In the material below, count the lines where the word "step" appears. Nothing but the number, please.
--- START ---
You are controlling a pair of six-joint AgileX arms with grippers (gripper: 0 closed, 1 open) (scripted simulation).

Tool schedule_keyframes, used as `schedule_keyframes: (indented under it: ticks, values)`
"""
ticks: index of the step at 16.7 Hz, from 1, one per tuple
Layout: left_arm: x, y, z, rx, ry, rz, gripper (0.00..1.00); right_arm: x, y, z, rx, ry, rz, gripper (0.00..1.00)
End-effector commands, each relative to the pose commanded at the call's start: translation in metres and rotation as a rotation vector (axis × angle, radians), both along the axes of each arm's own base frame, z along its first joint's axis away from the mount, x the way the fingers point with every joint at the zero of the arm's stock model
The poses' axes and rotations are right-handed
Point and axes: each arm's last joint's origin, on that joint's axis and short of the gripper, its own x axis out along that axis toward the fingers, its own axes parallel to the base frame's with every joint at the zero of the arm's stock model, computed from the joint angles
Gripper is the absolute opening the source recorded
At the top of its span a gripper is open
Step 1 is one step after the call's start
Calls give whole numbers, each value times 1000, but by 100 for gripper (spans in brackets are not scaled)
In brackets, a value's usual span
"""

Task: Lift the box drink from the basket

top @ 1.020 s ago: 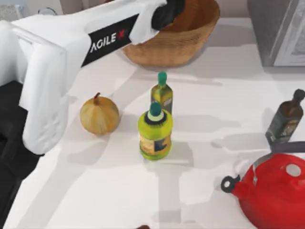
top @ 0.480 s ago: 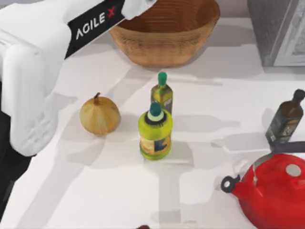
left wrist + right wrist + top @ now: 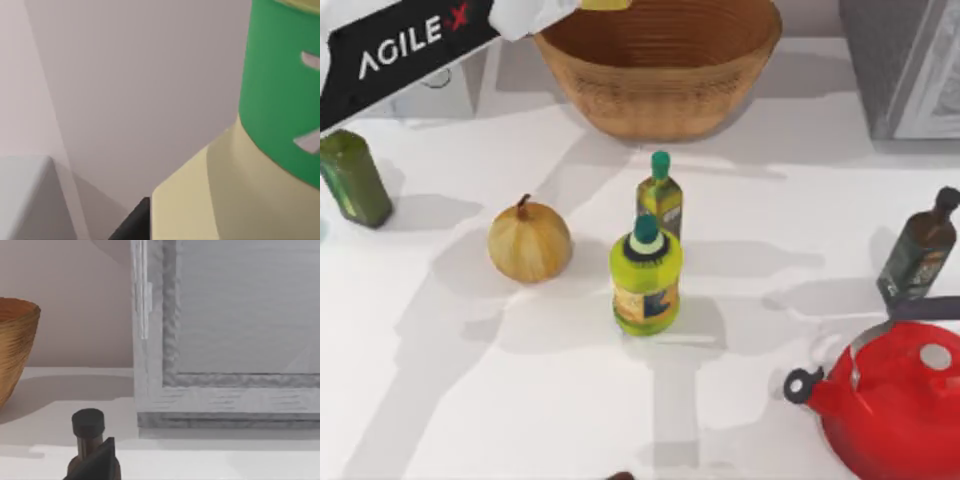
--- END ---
**Task answer:** 2